Figure 1. Identifying key mutations that decrease immunogenicity. Immunogenicity needs to be considered when designing therapeutic proteins and peptides. Immunogenic molecules can stimulate the production of antibodies that block their therapeutic effect or even trigger a harmful immune response.

Researchers from the National Cancer Institute report in the Proceedings of the National Academy of Sciences a systematic approach for identifying the B cell epitopes in domain III of the Pseudomonas exotoxin A and point mutations in these regions that decrease the binding of Pseudomonas exotoxin A-specific mAbs.

First, researchers generate a panel of mAbs and select for those that bind to domain III using immune complex capture ELISA [a]. Next, researchers generate a set of domain III mutants, in which large, surface-exposed amino acid residues are substituted with smaller ones [b].

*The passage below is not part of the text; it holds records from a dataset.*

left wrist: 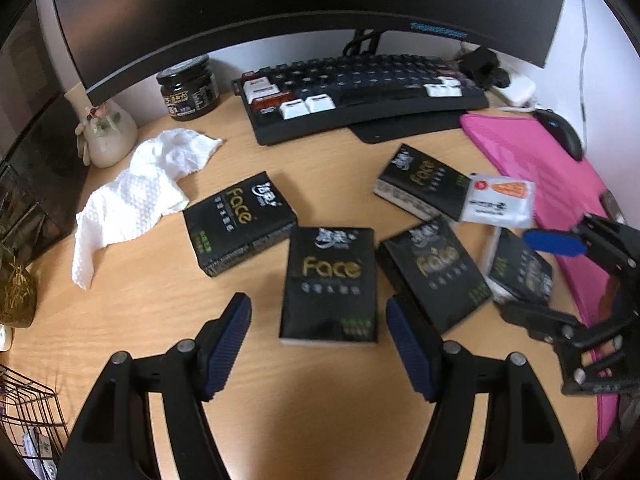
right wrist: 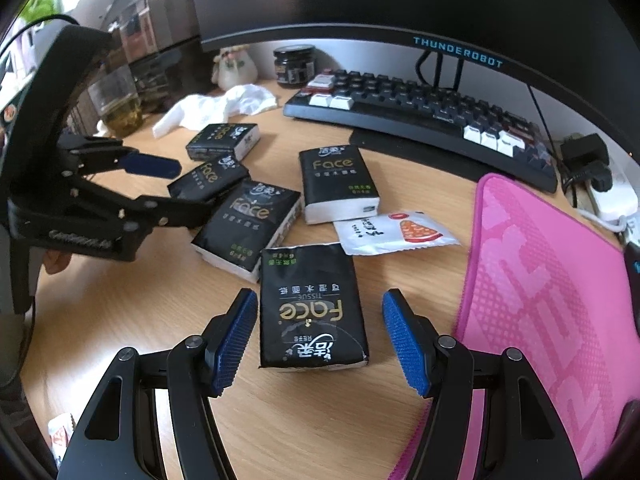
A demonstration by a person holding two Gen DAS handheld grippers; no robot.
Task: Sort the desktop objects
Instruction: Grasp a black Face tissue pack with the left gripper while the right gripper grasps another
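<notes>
Several black "Face" tissue packs lie scattered on the wooden desk [left wrist: 160, 304]. My left gripper [left wrist: 318, 322] is open, its blue pads either side of the near end of one pack [left wrist: 330, 284], without touching. My right gripper [right wrist: 320, 320] is open around another pack [right wrist: 310, 308], lying flat; this gripper also shows in the left wrist view [left wrist: 532, 272] above that pack [left wrist: 516, 270]. A white sachet [right wrist: 394, 232] lies beside the packs. A crumpled white tissue [left wrist: 136, 196] lies at the left.
A black keyboard [left wrist: 360, 92] and a monitor [left wrist: 280, 4] stand at the back. A dark jar [left wrist: 188, 88] and a small vase [left wrist: 106, 132] stand back left. A pink mat [right wrist: 540, 300] covers the right side, with a mouse [left wrist: 560, 132] and a power strip [right wrist: 608, 196]. A wire basket [left wrist: 28, 412] is near left.
</notes>
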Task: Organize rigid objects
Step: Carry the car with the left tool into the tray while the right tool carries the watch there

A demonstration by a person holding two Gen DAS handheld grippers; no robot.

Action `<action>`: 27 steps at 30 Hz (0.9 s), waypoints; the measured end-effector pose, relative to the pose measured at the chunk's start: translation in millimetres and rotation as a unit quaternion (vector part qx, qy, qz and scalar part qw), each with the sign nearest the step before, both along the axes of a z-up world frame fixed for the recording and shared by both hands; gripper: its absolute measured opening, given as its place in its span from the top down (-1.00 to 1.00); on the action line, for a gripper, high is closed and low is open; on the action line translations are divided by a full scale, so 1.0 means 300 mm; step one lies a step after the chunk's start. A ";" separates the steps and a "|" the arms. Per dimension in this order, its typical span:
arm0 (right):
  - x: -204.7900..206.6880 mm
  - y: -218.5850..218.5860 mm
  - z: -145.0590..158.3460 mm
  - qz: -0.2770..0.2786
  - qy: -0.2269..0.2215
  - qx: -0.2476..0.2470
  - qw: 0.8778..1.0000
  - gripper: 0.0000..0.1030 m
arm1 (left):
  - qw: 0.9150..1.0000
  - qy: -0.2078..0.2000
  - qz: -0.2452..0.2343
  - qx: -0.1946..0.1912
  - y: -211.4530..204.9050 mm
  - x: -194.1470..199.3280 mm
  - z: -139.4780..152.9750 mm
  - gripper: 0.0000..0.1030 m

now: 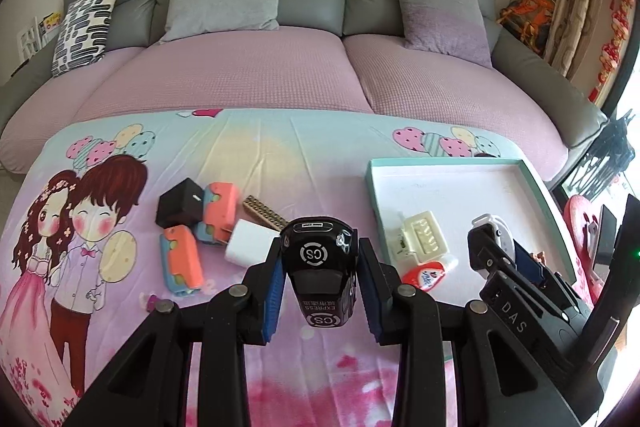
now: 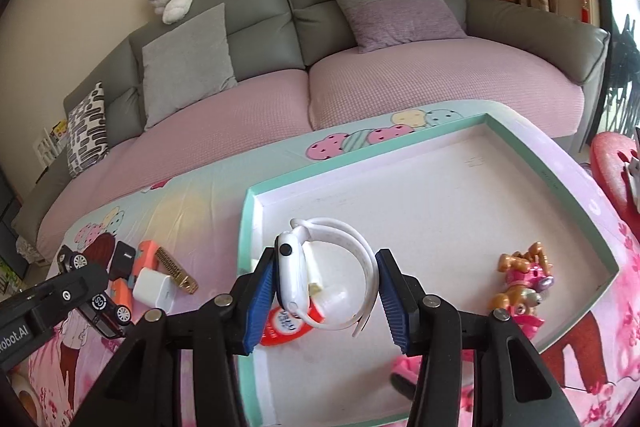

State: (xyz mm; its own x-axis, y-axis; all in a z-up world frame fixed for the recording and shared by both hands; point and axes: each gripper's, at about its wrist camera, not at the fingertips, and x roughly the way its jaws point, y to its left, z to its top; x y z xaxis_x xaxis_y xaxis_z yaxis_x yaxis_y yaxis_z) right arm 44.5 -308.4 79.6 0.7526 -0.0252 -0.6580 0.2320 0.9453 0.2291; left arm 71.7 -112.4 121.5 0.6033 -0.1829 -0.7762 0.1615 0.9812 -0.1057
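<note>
Now, both grippers loaded, held above the cloth-covered table [image 1: 248, 155]:
L gripper [image 1: 320, 267]: clenched on black toy car [image 1: 320, 267]; blue pads press both its sides; car lifted off the cloth, nose toward cam, near the table's front edge, just left of the tray.
R gripper [image 2: 326, 291]: grasping white smartwatch [image 2: 294, 275]; left pad on the watch body, right pad against the looped strap; watch hangs over the tray's front-left part.
Tray [image 2: 250, 227]: shallow, teal rim, white floor; sits on table's right half.
In tray, front-left corner: cream cartridge-like piece [image 1: 424, 237], red-white tube [image 2: 284, 327] under the watch.
In tray, right side: pink/tan toy figures [image 2: 524, 279], near the right wall.
Left of tray, on cloth: black cube [image 1: 180, 207], two orange-blue blocks [image 1: 182, 259], white charger plug [image 1: 248, 241], gold studded bar [image 1: 264, 215]; clustered, some touching.
Beyond table's far edge: sofa [image 1: 256, 67], cushions.
</note>
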 end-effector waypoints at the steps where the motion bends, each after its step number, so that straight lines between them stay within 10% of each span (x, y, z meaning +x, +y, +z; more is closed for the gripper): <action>1: -0.005 -0.024 -0.001 -0.008 0.000 0.003 1.000 -0.01 | 1.000 0.005 -0.010 0.000 -0.026 0.001 -0.008 0.30; 27: -0.070 -0.201 -0.005 -0.075 0.009 -0.027 0.997 -0.01 | 0.989 0.068 -0.125 0.035 -0.379 -0.042 -0.163 0.30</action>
State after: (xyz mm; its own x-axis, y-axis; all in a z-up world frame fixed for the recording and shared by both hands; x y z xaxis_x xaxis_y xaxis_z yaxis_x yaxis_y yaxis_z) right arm 23.4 -368.8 78.0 0.7256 -0.1721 -0.6662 0.3753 0.9105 0.1736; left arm 59.2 -226.2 72.7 0.4343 -0.2560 -0.8636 0.3890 0.9181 -0.0766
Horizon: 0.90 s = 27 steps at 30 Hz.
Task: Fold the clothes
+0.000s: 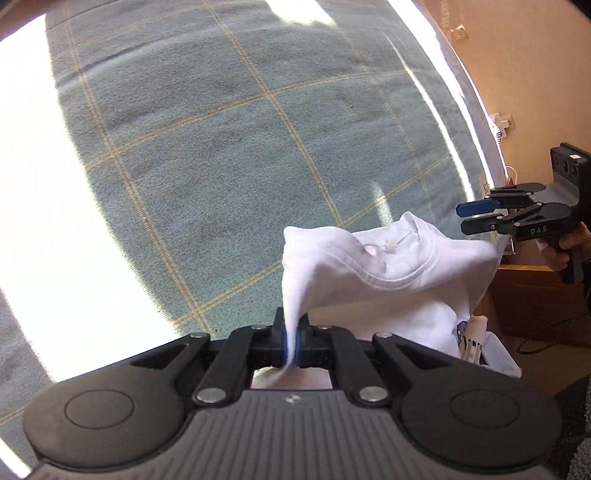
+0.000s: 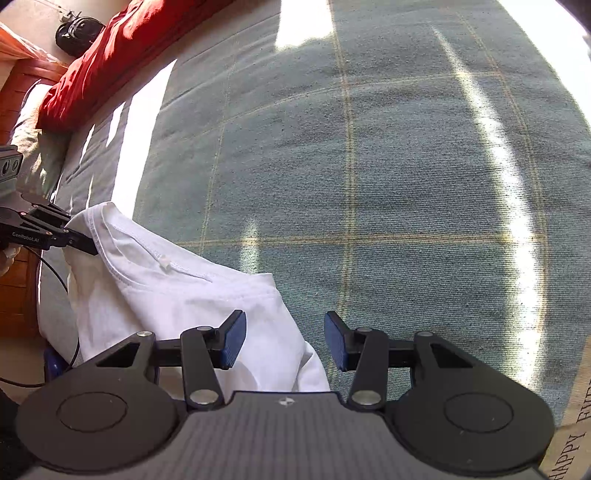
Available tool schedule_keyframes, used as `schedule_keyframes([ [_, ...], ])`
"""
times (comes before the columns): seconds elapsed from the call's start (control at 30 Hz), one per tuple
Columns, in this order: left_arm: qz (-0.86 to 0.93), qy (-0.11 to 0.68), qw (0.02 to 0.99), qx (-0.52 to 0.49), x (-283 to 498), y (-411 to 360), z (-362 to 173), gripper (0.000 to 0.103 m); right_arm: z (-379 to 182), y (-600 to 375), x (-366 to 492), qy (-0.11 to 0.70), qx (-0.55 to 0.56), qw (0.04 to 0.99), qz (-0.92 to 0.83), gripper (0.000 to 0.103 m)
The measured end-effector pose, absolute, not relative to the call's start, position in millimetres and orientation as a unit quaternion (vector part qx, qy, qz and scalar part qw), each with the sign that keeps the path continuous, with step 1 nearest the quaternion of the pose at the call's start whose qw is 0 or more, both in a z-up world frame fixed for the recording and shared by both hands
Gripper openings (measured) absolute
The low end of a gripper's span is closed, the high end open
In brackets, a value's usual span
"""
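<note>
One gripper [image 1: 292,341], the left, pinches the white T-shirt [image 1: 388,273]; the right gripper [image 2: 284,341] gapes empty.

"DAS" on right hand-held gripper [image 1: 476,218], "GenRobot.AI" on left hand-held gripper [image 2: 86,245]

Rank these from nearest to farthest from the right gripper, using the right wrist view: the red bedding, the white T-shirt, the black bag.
1. White T-shirt: right beneath the open right gripper, reaching left to the left gripper, which pinches it.
2. Red bedding: upper left, along the far edge of the green checked cover.
3. Black bag: top left corner, beyond the bedding.
</note>
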<state>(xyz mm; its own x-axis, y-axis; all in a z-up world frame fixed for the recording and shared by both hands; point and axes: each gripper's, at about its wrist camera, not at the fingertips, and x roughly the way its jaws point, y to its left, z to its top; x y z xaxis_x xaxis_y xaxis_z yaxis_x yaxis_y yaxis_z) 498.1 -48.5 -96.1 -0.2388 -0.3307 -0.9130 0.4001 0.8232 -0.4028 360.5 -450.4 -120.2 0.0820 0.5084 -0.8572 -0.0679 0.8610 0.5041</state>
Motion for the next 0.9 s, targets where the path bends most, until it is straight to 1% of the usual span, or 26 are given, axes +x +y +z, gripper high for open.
schedule_keyframes([
  [0.23,-0.217,0.765,0.606,0.026,482,5,-114,0.001,-138,-420,381,0.657,0.150,0.695,0.250,0.051],
  [0.43,-0.232,0.760,0.607,-0.016,480,19,-116,0.002,-156,-392,389,0.675,0.111,0.675,0.278,0.051],
  [0.47,-0.241,0.755,0.609,-0.016,480,19,-115,0.004,-157,-393,388,0.677,0.114,0.672,0.278,0.051],
  [0.53,-0.263,0.748,0.609,-0.016,481,15,-117,0.013,-163,-399,385,0.684,0.126,0.662,0.277,0.051],
  [0.6,-0.287,0.744,0.603,-0.019,483,11,-123,0.034,-169,-405,383,0.690,0.149,0.651,0.279,0.051],
  [0.67,-0.307,0.741,0.597,-0.025,485,6,-132,0.043,-175,-410,383,0.693,0.177,0.639,0.284,0.051],
  [0.77,-0.316,0.753,0.576,-0.043,489,4,-152,0.043,-185,-418,382,0.695,0.217,0.620,0.292,0.051],
  [0.9,-0.320,0.769,0.546,-0.095,488,6,-172,0.043,-198,-416,388,0.696,0.251,0.595,0.315,0.052],
])
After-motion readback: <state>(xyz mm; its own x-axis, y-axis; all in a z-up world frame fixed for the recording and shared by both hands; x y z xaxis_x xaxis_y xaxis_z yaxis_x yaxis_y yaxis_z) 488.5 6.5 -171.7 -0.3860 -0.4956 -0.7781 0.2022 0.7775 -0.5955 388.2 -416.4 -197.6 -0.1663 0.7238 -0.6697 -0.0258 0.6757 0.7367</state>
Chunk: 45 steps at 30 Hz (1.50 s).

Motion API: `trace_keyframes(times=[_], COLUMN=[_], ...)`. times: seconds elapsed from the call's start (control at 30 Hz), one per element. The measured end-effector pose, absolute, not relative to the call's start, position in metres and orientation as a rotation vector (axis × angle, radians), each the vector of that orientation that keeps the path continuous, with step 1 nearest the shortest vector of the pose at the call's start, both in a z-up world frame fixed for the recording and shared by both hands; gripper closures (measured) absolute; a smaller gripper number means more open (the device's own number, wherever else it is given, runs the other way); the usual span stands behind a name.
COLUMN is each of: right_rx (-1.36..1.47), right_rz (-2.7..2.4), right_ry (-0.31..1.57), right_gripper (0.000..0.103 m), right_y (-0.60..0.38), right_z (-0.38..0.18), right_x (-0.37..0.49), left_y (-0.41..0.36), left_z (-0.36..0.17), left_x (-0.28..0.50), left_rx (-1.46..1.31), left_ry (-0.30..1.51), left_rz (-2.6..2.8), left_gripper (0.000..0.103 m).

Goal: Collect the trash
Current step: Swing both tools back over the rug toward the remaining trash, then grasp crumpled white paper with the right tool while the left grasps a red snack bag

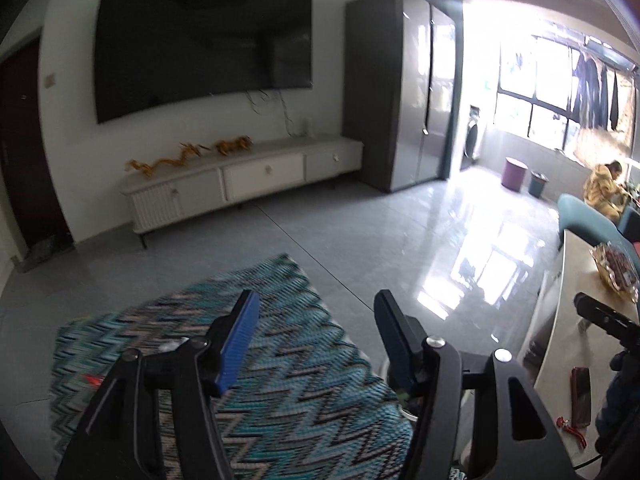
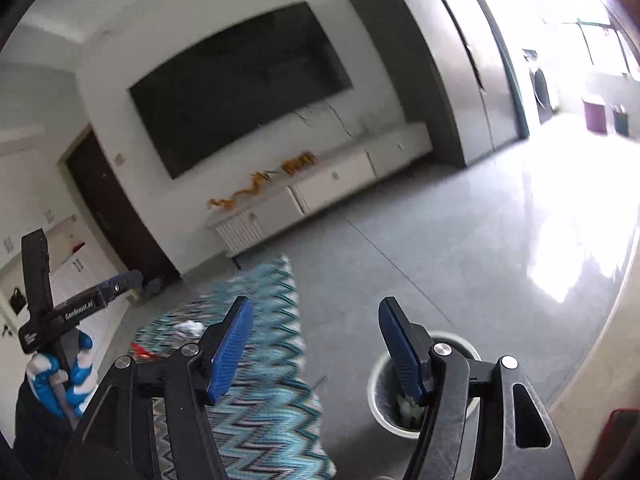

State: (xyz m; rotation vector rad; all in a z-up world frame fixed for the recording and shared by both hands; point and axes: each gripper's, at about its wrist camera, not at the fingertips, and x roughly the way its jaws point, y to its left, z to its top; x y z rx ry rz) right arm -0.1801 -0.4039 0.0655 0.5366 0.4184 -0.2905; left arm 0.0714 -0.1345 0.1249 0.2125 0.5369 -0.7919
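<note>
A white trash bin [image 2: 378, 390] stands on the grey floor beside a teal zigzag rug [image 2: 260, 392]. Pale trash [image 2: 407, 407] lies inside the bin. My right gripper [image 2: 315, 304] hovers above the bin's left side, open and empty. A crumpled white scrap [image 2: 191, 327] and a red wrapper [image 2: 140, 350] lie on the rug. My left gripper [image 1: 316, 300] is open with nothing between its blue pads, high over the rug [image 1: 280, 380]. The red wrapper [image 1: 91, 380] shows by its left finger. A blue-gloved hand [image 2: 76, 372] holds the left gripper [image 2: 120, 282].
A wall TV [image 1: 200, 48] hangs above a low white cabinet [image 1: 240, 180]. A tall grey cabinet [image 1: 400, 88] stands to its right. A pale table [image 1: 576, 300] at right carries a snack bag [image 1: 616, 272] and a red case [image 1: 581, 396]. A person [image 1: 604, 188] sits far right.
</note>
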Motion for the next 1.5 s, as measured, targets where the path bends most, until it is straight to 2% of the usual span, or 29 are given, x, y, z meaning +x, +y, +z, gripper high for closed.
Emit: trace_keyframes(times=[0.37, 0.5, 0.63, 0.7, 0.93, 1.03, 1.17, 1.3, 1.4, 1.5], right_rx=[0.371, 0.335, 0.313, 0.309, 0.303, 0.305, 0.313, 0.309, 0.3, 0.295], right_rz=[-0.206, -0.16, -0.108, -0.071, 0.031, 0.062, 0.086, 0.105, 0.125, 0.151], right_ry=[0.349, 0.328, 0.341, 0.362, 0.457, 0.527, 0.624, 0.701, 0.746, 0.765], right_gripper=[0.038, 0.034, 0.034, 0.034, 0.029, 0.028, 0.026, 0.019, 0.017, 0.009], right_y=[-0.323, -0.304, -0.284, -0.275, -0.248, -0.239, -0.228, -0.216, -0.202, -0.189], right_z=[0.168, 0.19, 0.195, 0.191, 0.151, 0.117, 0.065, 0.013, -0.019, -0.045], right_x=[-0.163, -0.153, -0.129, -0.11, -0.035, 0.01, 0.065, 0.113, 0.147, 0.175], left_y=[-0.014, 0.012, 0.031, 0.039, 0.055, 0.059, 0.059, 0.059, 0.056, 0.058], left_z=[0.26, 0.282, 0.276, 0.26, 0.168, 0.115, 0.04, -0.018, -0.05, -0.07], left_x=[0.048, 0.04, 0.05, 0.065, 0.139, 0.17, 0.208, 0.24, 0.26, 0.271], left_rx=[0.25, 0.25, 0.238, 0.229, 0.215, 0.188, 0.176, 0.148, 0.11, 0.085], left_ry=[0.304, 0.269, 0.283, 0.308, 0.448, 0.522, 0.631, 0.704, 0.755, 0.762], left_rz=[-0.635, -0.616, -0.587, -0.576, -0.528, -0.52, -0.486, -0.437, -0.408, -0.388], left_gripper=[0.044, 0.044, 0.041, 0.035, 0.034, 0.026, 0.026, 0.026, 0.026, 0.026])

In a second ELISA step, researchers load individual wells of a microtiter plate with a domain III mutant and mAb such that every mutant is tested for reactivity with every mAb [c]. A secondary antibody is added to generate a signal that measures the degree of protein-antibody reactivity [d]. This step is used to identify key mutations that reduce the binding of one or more mAbs by over 90% compared to a domain III mutant with a control mutation.

Researchers then use the information obtained from the previous step to deduce the sequence of a domain III mutant containing a set of mutations that should decrease reactivity to most, if not all, the tested mAbs.